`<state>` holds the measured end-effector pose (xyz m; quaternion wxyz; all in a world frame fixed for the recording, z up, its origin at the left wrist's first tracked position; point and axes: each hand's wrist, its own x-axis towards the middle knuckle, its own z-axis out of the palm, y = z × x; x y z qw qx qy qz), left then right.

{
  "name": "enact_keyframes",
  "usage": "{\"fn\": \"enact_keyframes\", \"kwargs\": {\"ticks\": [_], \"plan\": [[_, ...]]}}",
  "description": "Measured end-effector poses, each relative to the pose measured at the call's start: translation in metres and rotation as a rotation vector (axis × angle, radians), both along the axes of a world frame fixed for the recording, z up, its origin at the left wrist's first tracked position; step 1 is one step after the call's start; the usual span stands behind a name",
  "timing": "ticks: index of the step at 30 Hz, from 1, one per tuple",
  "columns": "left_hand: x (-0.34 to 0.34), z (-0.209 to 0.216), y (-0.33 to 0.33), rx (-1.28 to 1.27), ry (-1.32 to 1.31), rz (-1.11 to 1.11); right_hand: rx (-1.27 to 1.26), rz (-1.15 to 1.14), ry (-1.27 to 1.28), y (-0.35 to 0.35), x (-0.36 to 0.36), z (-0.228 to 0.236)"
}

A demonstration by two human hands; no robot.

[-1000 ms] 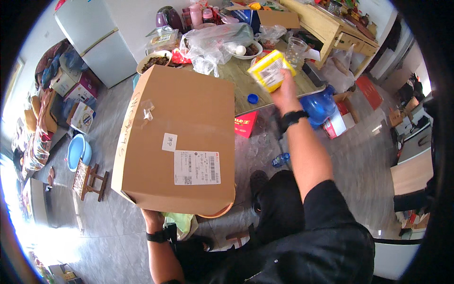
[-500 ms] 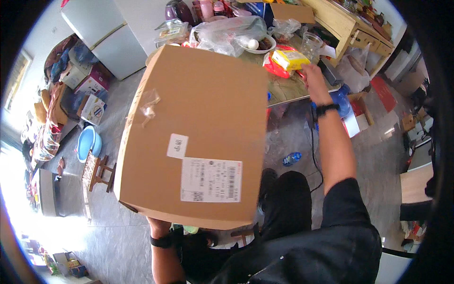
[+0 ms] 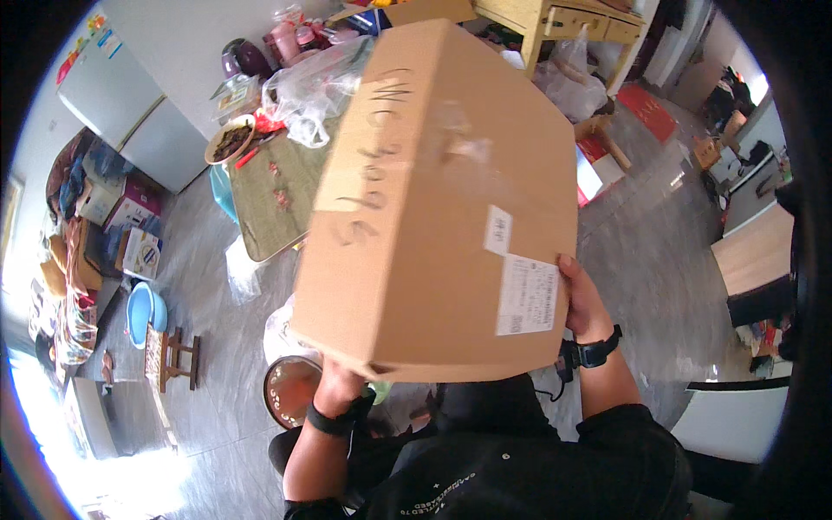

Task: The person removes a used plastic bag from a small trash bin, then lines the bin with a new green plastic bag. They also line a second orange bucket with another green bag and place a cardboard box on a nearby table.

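- Two bare hands have the brown cardboard box (image 3: 494, 191) between them, and from my remote seat I see it tilted above the lap, hiding part of the table behind.
- The left hand (image 3: 341, 380) holds the box at its near left bottom corner; the fingers are hidden underneath, so I cannot tell how far they spread.
- The right hand (image 3: 582, 299) holds the right edge, its thumb laid along the cardboard just beside the white shipping label (image 3: 527, 299); I cannot make out the other fingers.
- A small white sticker (image 3: 498, 229) sits above that label, and I see crumpled clear tape (image 3: 464, 149) farther up the same face.
- Dark handwriting (image 3: 373, 156) runs along the left panel.
- Each wrist I watch wears a black band.
- Left of the box I find the table (image 3: 282, 195), with a bowl (image 3: 212, 156) of dark food on its edge and a clear plastic bag (image 3: 299, 104) near it.
- Near the left forearm I note a round brown basin (image 3: 270, 394).
- Well apart, at left, my view takes in a blue basin (image 3: 159, 310) beside a wooden stool (image 3: 178, 357), and a pale refrigerator (image 3: 121, 100) beyond.
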<state>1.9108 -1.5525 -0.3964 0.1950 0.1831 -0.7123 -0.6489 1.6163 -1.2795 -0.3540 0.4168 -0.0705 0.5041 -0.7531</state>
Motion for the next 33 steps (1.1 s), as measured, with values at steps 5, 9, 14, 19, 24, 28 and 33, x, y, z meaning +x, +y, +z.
{"fn": "enact_keyframes", "kwargs": {"ticks": [5, 9, 14, 19, 24, 28, 33], "plan": [[-0.078, 0.057, 0.036, -0.070, 0.045, -0.246, -0.093, -0.280, -0.130, 0.070, -0.007, -0.037], [-0.093, 0.066, 0.034, -0.119, -0.188, -0.185, -0.234, -0.428, 0.007, 0.110, -0.024, -0.082], [-0.069, 0.044, 0.002, 0.095, -0.191, -0.049, -0.173, -0.767, -0.085, 0.156, -0.076, -0.178], [-0.038, 0.030, -0.024, 0.129, -0.390, 0.240, 0.003, -0.998, -0.130, 0.160, -0.117, -0.288], [-0.039, 0.026, -0.037, 0.093, -0.435, 0.252, 0.165, -1.045, -0.077, 0.135, -0.160, -0.361], [-0.042, 0.030, -0.040, 0.007, -0.507, 0.280, 0.336, -1.017, -0.123, 0.123, -0.191, -0.390], [-0.033, 0.041, -0.042, -0.024, -0.559, 0.332, 0.441, -0.960, -0.158, 0.138, -0.219, -0.423]]}}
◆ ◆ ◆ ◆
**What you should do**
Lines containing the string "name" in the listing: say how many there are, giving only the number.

**Solved exercise**
2